# Problem requirements
From the first line to the last, print the data exactly as it appears.

═══ Task data ═══

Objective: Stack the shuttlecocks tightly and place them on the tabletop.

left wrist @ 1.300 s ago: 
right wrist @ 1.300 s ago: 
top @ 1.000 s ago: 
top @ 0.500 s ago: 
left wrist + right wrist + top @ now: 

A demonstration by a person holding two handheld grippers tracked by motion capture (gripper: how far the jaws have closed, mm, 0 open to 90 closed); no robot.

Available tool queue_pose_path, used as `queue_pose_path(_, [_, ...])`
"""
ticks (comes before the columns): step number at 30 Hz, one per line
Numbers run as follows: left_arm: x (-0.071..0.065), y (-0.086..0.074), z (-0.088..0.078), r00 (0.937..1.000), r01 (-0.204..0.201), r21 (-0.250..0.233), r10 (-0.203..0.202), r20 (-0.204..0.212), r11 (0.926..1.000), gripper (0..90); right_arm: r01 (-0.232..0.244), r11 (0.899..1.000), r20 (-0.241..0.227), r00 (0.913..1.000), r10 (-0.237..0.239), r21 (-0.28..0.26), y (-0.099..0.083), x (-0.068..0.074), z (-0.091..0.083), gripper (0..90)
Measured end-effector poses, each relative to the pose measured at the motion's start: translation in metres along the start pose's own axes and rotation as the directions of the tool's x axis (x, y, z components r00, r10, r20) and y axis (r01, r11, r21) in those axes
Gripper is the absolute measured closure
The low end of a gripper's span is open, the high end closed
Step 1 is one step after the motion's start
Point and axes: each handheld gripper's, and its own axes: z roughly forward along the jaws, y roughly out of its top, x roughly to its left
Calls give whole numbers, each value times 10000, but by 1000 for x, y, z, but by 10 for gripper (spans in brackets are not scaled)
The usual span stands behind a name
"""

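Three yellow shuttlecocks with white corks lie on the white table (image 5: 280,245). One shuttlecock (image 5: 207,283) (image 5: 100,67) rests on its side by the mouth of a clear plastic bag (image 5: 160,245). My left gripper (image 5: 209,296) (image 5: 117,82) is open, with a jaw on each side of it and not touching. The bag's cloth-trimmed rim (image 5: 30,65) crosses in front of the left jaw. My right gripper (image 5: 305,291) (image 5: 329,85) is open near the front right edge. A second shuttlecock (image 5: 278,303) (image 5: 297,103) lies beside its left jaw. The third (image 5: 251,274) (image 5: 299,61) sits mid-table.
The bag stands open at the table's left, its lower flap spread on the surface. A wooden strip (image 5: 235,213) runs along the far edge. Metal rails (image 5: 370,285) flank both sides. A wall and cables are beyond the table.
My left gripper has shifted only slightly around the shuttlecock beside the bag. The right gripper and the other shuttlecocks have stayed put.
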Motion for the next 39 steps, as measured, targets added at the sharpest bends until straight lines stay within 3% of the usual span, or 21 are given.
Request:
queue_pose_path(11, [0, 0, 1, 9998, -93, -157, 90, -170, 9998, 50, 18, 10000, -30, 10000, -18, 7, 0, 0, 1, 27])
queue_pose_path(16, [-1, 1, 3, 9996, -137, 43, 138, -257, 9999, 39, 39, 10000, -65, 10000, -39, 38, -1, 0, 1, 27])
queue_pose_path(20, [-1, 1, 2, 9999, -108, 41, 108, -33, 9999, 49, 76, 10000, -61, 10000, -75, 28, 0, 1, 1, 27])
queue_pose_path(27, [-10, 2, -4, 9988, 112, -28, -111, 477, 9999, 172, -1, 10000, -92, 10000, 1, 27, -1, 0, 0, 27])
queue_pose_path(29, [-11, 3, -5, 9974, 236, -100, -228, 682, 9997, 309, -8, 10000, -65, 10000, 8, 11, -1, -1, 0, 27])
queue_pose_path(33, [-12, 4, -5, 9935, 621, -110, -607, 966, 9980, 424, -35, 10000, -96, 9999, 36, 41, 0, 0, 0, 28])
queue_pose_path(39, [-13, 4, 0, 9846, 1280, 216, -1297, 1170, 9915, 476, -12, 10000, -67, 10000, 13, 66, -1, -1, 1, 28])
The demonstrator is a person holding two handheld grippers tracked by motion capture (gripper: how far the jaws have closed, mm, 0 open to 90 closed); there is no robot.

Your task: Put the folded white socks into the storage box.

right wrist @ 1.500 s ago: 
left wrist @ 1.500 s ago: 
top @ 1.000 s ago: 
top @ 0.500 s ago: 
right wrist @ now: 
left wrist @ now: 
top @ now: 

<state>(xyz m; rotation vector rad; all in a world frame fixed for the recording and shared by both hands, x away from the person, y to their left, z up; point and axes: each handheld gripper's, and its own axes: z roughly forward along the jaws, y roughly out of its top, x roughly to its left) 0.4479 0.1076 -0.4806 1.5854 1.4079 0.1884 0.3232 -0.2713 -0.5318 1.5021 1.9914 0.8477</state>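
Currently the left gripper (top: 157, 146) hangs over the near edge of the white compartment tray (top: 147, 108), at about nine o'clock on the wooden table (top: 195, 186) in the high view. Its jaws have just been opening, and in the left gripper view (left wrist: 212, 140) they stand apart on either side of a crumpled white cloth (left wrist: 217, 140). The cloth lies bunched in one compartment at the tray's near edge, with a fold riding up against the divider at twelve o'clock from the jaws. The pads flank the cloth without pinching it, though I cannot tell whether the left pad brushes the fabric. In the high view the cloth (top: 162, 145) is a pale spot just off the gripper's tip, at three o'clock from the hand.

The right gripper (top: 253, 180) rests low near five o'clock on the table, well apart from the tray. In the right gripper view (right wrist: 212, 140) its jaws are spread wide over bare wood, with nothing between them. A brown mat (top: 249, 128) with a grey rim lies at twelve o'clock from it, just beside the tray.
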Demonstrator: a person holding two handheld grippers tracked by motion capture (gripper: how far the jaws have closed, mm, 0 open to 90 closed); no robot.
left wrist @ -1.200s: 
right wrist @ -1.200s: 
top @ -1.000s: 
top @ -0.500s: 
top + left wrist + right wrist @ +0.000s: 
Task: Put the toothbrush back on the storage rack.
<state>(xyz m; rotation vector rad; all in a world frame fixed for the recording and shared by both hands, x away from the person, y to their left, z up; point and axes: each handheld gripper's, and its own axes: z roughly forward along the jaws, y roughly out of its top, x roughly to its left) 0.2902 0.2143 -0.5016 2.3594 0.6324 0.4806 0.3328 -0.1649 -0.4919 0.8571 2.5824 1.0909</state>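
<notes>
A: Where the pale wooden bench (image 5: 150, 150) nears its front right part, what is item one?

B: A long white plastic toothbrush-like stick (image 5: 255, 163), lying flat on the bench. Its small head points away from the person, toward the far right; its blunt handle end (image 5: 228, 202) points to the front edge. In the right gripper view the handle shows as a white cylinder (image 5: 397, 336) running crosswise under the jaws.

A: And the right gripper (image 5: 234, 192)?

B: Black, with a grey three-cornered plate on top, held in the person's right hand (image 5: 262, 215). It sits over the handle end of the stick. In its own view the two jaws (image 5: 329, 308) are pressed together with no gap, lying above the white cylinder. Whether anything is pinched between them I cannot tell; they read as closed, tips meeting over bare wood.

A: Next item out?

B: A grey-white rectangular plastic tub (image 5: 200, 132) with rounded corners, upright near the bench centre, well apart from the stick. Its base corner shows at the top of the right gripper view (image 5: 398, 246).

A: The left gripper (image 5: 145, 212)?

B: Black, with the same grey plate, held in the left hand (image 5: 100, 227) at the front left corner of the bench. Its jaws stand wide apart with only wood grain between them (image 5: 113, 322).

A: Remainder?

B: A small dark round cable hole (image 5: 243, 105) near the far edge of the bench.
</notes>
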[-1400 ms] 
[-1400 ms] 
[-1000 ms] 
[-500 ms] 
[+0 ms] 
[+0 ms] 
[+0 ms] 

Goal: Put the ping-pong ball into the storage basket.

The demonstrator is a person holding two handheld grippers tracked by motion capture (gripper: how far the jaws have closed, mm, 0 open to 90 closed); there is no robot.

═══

# Exercise output
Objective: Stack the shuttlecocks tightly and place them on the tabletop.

left wrist @ 1.300 s ago: 
right wrist @ 1.300 s ago: 
top @ 1.000 s ago: 
top @ 0.500 s ago: 
left wrist + right wrist + top @ now: 

A demonstration by a person holding two handheld grippers tracked by motion capture (gripper: how far the jaws have closed, mm, 0 open to 90 closed); no robot.

Available tool queue_pose_path, used as `queue_pose_path(_, [_, ...])`
"""
ticks (comes before the columns): step number at 30 Hz, one per line
Numbers run as follows: left_arm: x (-0.071..0.065), y (-0.086..0.074), z (-0.088..0.078), r00 (0.937..1.000), r01 (-0.204..0.201), r21 (-0.250..0.233), r10 (-0.203..0.202), r20 (-0.204..0.212), r11 (0.926..1.000), gripper (0..90); right_arm: r01 (-0.232..0.244), r11 (0.899..1.000), r20 (-0.241..0.227), r00 (0.913..1.000), r10 (-0.237..0.239), r21 (-0.28..0.26), y (-0.099..0.083), x (-0.068..0.074), z (-0.091..0.083), gripper (0..90)
Measured end-effector poses, each relative to the pose measured at the motion's start: translation in metres along the start pose's own axes and rotation as the directions of the tool's x axis (x, y, z components r00, r10, r20) and y axis (r01, r11, r21) in those axes
Gripper is the absolute measured closure
The low end of a gripper's span is open, the high end closed
Step 1 is one step after the motion's start
Point and axes: each handheld gripper's, and its own axes: z roughly forward along the jaws, y roughly out of its top, x roughly to its left
Calls give whole numbers, each value times 10000, but by 1000 for x, y, z, but by 10 for gripper (spans in brackets are not scaled)
The usual span stands behind a name
"""

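Three yellow shuttlecocks with white corks lie on the white table (image 5: 280,245). One shuttlecock (image 5: 207,283) (image 5: 100,67) rests on its side by the mouth of a clear plastic bag (image 5: 160,245). My left gripper (image 5: 209,296) (image 5: 117,82) is open, with a jaw on each side of it and not touching. The bag's cloth-trimmed rim (image 5: 30,65) crosses in front of the left jaw. My right gripper (image 5: 305,291) (image 5: 329,85) is open near the front right edge. A second shuttlecock (image 5: 278,303) (image 5: 297,103) lies beside its left jaw. The third (image 5: 251,274) (image 5: 299,61) sits mid-table.
The bag stands open at the table's left, its lower flap spread on the surface. A wooden strip (image 5: 235,213) runs along the far edge. Metal rails (image 5: 370,285) flank both sides. A wall and cables are beyond the table.
My left gripper has shifted only slightly around the shuttlecock beside the bag. The right gripper and the other shuttlecocks have stayed put.
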Motion for the next 39 steps, as measured, targets added at the sharpest bends until straight lines stay within 3% of the usual span, or 21 are given.
Request:
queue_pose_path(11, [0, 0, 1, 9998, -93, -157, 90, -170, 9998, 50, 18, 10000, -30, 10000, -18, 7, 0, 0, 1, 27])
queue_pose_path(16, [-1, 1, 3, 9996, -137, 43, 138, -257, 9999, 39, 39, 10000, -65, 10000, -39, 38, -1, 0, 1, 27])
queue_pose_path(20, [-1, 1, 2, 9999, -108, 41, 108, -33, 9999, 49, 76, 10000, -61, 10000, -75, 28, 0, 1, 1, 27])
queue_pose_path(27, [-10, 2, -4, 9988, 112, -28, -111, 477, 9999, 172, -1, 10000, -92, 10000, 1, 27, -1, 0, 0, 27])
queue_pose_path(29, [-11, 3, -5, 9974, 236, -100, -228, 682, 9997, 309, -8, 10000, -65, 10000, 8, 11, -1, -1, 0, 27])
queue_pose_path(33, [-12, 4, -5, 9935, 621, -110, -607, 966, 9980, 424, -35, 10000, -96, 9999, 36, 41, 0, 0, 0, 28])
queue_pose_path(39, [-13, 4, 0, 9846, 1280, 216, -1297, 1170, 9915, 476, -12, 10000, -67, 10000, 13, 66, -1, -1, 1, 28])
The demonstrator is a person holding two handheld grippers tracked by motion capture (gripper: how far the jaws have closed, mm, 0 open to 90 closed); there is no robot.

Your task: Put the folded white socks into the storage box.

right wrist @ 1.500 s ago: 
left wrist @ 1.500 s ago: 
top @ 1.000 s ago: 
top @ 0.500 s ago: 
right wrist @ now: 
left wrist @ now: 
top @ now: 

<state>(xyz m; rotation vector rad; all in a world frame fixed for the recording and shared by both hands, x away from the person, y to their left, z up; point and axes: each handheld gripper's, and its own axes: z roughly forward along the jaws, y roughly out of its top, x roughly to its left) 0.4479 0.1076 -0.4806 1.5854 1.4079 0.1884 0.3232 -0.2713 -0.5318 1.5021 1.9914 0.8477</state>
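Currently the left gripper (top: 157, 146) hangs over the near edge of the white compartment tray (top: 147, 108), at about nine o'clock on the wooden table (top: 195, 186) in the high view. Its jaws have just been opening, and in the left gripper view (left wrist: 212, 140) they stand apart on either side of a crumpled white cloth (left wrist: 217, 140). The cloth lies bunched in one compartment at the tray's near edge, with a fold riding up against the divider at twelve o'clock from the jaws. The pads flank the cloth without pinching it, though I cannot tell whether the left pad brushes the fabric. In the high view the cloth (top: 162, 145) is a pale spot just off the gripper's tip, at three o'clock from the hand.

The right gripper (top: 253, 180) rests low near five o'clock on the table, well apart from the tray. In the right gripper view (right wrist: 212, 140) its jaws are spread wide over bare wood, with nothing between them. A brown mat (top: 249, 128) with a grey rim lies at twelve o'clock from it, just beside the tray.
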Demonstrator: a person holding two handheld grippers tracked by motion capture (gripper: how far the jaws have closed, mm, 0 open to 90 closed); no robot.
left wrist @ -1.200s: 
right wrist @ -1.200s: 
top @ -1.000s: 
top @ -0.500s: 
top + left wrist + right wrist @ +0.000s: 
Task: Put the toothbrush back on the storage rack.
<state>(xyz m; rotation vector rad; all in a world frame fixed for the recording and shared by both hands, x away from the person, y to their left, z up; point and axes: each handheld gripper's, and its own axes: z roughly forward along the jaws, y roughly out of its top, x roughly to its left) 0.2902 0.2143 -0.5016 2.3594 0.6324 0.4806 0.3328 -0.1649 -0.4919 0.8571 2.5824 1.0909</state>
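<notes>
A: Where the pale wooden bench (image 5: 150, 150) nears its front right part, what is item one?

B: A long white plastic toothbrush-like stick (image 5: 255, 163), lying flat on the bench. Its small head points away from the person, toward the far right; its blunt handle end (image 5: 228, 202) points to the front edge. In the right gripper view the handle shows as a white cylinder (image 5: 397, 336) running crosswise under the jaws.

A: And the right gripper (image 5: 234, 192)?

B: Black, with a grey three-cornered plate on top, held in the person's right hand (image 5: 262, 215). It sits over the handle end of the stick. In its own view the two jaws (image 5: 329, 308) are pressed together with no gap, lying above the white cylinder. Whether anything is pinched between them I cannot tell; they read as closed, tips meeting over bare wood.

A: Next item out?

B: A grey-white rectangular plastic tub (image 5: 200, 132) with rounded corners, upright near the bench centre, well apart from the stick. Its base corner shows at the top of the right gripper view (image 5: 398, 246).

A: The left gripper (image 5: 145, 212)?

B: Black, with the same grey plate, held in the left hand (image 5: 100, 227) at the front left corner of the bench. Its jaws stand wide apart with only wood grain between them (image 5: 113, 322).

A: Remainder?

B: A small dark round cable hole (image 5: 243, 105) near the far edge of the bench.
</notes>
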[-1400 ms] 
[-1400 ms] 
[-1000 ms] 
[-500 ms] 
[+0 ms] 
[+0 ms] 
[+0 ms] 

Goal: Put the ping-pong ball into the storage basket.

The demonstrator is a person holding two handheld grippers tracked by motion capture (gripper: how far the jaws have closed, mm, 0 open to 90 closed); there is no robot.

With that, the exercise is done.